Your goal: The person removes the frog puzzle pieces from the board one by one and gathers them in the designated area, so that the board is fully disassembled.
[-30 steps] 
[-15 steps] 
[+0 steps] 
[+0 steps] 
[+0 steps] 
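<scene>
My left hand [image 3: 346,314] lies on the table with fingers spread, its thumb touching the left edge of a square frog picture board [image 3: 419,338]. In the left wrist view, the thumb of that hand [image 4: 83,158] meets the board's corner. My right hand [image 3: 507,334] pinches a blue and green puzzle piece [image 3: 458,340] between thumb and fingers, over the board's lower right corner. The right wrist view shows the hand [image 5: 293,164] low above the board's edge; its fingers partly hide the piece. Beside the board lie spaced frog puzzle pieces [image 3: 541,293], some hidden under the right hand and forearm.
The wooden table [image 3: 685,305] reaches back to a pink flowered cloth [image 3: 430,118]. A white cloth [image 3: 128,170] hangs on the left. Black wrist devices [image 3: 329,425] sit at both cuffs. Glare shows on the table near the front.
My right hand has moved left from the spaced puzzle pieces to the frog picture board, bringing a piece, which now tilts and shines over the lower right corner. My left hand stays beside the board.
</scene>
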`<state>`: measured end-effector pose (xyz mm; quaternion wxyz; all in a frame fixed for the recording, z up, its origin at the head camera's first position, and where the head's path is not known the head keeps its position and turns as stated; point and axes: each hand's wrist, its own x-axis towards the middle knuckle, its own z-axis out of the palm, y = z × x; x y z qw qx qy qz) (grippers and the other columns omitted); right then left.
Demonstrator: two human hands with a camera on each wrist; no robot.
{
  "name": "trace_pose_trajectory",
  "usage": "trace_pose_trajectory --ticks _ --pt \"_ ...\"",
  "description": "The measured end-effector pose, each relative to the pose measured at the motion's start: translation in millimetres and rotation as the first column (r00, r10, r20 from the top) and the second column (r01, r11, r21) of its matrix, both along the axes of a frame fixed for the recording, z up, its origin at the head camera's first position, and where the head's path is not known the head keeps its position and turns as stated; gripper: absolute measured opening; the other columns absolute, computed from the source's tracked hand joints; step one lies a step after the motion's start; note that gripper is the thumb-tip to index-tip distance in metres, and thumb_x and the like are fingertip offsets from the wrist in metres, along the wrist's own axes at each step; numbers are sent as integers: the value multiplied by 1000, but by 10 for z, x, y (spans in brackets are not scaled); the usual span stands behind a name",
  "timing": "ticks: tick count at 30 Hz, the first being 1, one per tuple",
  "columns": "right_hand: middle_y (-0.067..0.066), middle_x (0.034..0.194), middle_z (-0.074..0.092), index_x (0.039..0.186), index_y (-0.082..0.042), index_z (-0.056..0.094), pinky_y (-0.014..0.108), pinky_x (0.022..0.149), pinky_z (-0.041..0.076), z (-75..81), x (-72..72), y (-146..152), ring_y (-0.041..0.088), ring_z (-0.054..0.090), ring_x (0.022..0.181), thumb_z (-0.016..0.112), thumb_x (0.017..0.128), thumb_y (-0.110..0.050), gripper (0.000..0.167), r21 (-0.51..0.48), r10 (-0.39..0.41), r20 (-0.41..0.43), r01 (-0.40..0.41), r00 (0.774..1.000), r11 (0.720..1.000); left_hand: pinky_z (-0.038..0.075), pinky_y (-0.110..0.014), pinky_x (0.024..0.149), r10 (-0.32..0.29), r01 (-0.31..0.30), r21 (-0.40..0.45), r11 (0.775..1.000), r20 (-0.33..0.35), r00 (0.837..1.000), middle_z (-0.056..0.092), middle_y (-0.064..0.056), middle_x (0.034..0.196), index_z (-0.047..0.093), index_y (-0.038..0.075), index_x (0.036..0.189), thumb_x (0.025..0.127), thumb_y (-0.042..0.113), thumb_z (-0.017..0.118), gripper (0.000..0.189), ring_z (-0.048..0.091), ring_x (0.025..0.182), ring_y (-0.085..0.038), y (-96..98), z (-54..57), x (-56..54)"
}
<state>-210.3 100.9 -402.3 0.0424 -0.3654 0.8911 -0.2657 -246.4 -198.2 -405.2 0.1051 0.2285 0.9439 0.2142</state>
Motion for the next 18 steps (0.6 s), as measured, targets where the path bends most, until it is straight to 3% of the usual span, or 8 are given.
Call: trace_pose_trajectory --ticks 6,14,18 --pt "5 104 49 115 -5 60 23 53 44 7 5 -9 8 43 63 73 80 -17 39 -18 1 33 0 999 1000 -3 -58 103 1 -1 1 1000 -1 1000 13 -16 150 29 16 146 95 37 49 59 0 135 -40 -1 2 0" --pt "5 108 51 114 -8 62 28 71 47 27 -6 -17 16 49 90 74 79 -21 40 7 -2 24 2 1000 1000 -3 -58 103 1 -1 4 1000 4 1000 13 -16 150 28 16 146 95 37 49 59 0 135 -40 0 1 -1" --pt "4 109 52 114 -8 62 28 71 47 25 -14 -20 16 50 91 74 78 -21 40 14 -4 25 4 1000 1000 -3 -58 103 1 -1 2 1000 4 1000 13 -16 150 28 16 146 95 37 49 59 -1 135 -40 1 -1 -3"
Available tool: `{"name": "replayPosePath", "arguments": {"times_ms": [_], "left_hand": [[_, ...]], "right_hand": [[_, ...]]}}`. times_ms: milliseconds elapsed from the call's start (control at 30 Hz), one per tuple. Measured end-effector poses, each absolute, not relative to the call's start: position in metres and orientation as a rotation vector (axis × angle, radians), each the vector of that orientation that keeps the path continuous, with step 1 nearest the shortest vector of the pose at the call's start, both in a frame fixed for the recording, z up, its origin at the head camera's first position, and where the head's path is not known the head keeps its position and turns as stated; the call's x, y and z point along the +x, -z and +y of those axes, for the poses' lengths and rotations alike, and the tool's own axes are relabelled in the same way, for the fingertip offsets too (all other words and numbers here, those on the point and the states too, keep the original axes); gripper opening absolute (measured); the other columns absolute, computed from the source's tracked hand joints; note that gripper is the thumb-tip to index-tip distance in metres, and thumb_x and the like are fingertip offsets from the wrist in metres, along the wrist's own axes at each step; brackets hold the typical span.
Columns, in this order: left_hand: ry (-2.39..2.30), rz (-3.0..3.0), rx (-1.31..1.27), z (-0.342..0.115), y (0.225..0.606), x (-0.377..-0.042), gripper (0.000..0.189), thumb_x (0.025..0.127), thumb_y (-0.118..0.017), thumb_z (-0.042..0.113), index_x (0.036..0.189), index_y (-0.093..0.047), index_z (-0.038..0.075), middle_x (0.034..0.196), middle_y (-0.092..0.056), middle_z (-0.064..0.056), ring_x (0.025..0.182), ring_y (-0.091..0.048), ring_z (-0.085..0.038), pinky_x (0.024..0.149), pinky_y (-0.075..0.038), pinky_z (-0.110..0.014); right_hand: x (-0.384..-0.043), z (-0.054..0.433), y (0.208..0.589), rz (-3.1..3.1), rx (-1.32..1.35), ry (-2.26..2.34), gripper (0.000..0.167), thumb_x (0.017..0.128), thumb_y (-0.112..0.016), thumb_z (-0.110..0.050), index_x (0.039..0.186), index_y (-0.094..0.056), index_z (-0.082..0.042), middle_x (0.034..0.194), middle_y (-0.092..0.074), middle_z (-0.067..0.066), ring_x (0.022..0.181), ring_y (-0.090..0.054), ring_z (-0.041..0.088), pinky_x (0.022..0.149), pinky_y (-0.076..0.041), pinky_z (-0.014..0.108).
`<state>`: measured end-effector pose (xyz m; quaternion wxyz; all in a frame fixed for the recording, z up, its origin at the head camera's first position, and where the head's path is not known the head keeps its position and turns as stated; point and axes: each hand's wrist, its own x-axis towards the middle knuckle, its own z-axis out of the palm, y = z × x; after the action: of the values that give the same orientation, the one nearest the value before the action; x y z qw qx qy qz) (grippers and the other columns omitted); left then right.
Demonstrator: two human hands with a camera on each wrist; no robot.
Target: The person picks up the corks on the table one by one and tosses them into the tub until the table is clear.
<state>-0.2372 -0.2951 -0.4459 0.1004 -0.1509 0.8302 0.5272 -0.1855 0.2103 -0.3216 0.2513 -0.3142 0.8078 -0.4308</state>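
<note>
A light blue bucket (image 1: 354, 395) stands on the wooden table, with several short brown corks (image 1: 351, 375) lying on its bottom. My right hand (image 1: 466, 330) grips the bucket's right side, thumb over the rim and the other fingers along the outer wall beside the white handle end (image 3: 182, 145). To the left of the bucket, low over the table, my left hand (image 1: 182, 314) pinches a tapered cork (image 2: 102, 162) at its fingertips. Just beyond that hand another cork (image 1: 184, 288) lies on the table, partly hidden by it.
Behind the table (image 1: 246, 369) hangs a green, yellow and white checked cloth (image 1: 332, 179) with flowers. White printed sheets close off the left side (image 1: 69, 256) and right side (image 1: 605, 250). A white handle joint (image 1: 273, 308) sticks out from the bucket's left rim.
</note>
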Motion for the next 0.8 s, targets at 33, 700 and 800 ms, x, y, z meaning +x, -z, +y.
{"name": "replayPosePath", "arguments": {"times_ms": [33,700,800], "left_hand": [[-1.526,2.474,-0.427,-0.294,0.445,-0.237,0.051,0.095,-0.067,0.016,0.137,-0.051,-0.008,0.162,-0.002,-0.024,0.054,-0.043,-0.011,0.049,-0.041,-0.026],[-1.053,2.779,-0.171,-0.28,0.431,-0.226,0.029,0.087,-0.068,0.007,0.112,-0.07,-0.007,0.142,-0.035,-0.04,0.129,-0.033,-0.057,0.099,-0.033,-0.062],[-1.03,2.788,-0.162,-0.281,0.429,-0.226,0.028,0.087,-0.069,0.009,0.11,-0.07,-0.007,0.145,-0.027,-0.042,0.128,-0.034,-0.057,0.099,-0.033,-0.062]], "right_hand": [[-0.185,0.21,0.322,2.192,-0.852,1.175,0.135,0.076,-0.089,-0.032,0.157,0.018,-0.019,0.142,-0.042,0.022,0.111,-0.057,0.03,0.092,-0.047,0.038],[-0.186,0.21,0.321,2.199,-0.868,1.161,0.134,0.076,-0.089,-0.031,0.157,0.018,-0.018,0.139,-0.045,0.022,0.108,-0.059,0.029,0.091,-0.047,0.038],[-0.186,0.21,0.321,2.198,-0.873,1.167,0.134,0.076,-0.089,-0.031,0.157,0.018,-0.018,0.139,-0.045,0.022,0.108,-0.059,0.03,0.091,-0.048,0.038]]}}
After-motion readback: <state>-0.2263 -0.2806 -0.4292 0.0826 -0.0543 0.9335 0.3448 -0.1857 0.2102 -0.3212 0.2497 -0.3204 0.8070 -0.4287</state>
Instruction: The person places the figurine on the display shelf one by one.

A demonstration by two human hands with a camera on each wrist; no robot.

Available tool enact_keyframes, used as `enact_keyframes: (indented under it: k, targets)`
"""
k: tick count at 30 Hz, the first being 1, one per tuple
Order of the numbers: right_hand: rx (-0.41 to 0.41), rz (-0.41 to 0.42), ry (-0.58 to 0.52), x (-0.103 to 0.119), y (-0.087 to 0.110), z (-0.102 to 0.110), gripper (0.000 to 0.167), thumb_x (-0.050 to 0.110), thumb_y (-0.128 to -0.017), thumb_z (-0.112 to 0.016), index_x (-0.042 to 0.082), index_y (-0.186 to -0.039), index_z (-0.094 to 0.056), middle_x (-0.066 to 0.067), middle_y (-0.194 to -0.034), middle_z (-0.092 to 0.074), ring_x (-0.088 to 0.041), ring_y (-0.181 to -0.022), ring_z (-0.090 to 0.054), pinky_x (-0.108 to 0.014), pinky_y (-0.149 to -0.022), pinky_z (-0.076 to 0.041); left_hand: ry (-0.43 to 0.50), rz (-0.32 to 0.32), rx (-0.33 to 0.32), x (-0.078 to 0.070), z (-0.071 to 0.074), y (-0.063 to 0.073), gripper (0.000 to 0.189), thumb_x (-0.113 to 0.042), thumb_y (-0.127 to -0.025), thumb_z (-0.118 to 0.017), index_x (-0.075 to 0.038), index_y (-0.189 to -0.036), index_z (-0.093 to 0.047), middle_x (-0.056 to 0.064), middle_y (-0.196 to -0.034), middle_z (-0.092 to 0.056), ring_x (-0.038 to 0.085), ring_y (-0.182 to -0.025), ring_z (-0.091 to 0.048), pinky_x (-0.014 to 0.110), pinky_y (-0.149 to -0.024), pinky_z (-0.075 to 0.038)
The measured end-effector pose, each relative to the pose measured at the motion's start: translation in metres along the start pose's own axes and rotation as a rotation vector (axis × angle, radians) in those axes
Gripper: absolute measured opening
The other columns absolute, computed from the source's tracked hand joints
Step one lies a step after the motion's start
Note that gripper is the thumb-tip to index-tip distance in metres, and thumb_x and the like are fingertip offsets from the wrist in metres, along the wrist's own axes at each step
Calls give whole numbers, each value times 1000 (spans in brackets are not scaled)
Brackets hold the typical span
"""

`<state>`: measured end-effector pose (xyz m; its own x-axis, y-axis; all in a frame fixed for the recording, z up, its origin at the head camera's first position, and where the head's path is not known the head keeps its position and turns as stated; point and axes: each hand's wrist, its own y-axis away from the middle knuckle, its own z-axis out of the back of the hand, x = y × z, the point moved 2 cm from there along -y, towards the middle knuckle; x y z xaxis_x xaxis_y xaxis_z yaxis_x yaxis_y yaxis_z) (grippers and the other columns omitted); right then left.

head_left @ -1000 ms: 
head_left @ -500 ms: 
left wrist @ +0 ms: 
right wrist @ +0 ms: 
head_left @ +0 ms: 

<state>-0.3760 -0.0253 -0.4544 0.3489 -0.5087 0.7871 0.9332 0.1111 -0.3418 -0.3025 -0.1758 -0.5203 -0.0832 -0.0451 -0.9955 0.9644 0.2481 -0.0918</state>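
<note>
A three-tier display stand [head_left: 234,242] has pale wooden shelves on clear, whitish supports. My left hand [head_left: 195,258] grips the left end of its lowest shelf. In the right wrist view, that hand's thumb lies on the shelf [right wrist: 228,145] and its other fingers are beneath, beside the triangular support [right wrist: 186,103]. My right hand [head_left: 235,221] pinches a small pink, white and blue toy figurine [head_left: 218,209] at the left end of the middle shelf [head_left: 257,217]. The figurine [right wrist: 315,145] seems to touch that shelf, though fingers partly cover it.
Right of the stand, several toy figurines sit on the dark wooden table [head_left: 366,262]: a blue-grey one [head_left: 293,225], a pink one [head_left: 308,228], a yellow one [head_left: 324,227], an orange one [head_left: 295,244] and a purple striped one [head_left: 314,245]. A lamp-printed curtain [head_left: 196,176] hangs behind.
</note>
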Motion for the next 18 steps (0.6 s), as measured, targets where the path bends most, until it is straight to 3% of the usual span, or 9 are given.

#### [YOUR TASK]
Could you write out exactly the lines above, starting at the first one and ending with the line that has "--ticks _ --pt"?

#### [TASK RESULT]
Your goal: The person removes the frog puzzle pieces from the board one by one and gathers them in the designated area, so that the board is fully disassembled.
[-30 steps] 
[-15 steps] 
[+0 steps] 
[+0 steps] 
[+0 steps] 
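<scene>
My left hand [image 3: 346,314] lies on the table with fingers spread, its thumb touching the left edge of a square frog picture board [image 3: 419,338]. In the left wrist view, the thumb of that hand [image 4: 83,158] meets the board's corner. My right hand [image 3: 507,334] pinches a blue and green puzzle piece [image 3: 458,340] between thumb and fingers, over the board's lower right corner. The right wrist view shows the hand [image 5: 293,164] low above the board's edge; its fingers partly hide the piece. Beside the board lie spaced frog puzzle pieces [image 3: 541,293], some hidden under the right hand and forearm.
The wooden table [image 3: 685,305] reaches back to a pink flowered cloth [image 3: 430,118]. A white cloth [image 3: 128,170] hangs on the left. Black wrist devices [image 3: 329,425] sit at both cuffs. Glare shows on the table near the front.
My right hand has moved left from the spaced puzzle pieces to the frog picture board, bringing a piece, which now tilts and shines over the lower right corner. My left hand stays beside the board.
</scene>
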`<state>`: measured end-effector pose (xyz mm; quaternion wxyz; all in a frame fixed for the recording, z up, its origin at the head camera's first position, and where the head's path is not known the head keeps its position and turns as stated; point and axes: each hand's wrist, its own x-axis towards the middle knuckle, its own z-axis out of the palm, y = z × x; x y z qw qx qy qz) (grippers and the other columns omitted); right then left.
Demonstrator: two human hands with a camera on each wrist; no robot.
{
  "name": "trace_pose_trajectory",
  "usage": "trace_pose_trajectory --ticks _ --pt \"_ ...\"",

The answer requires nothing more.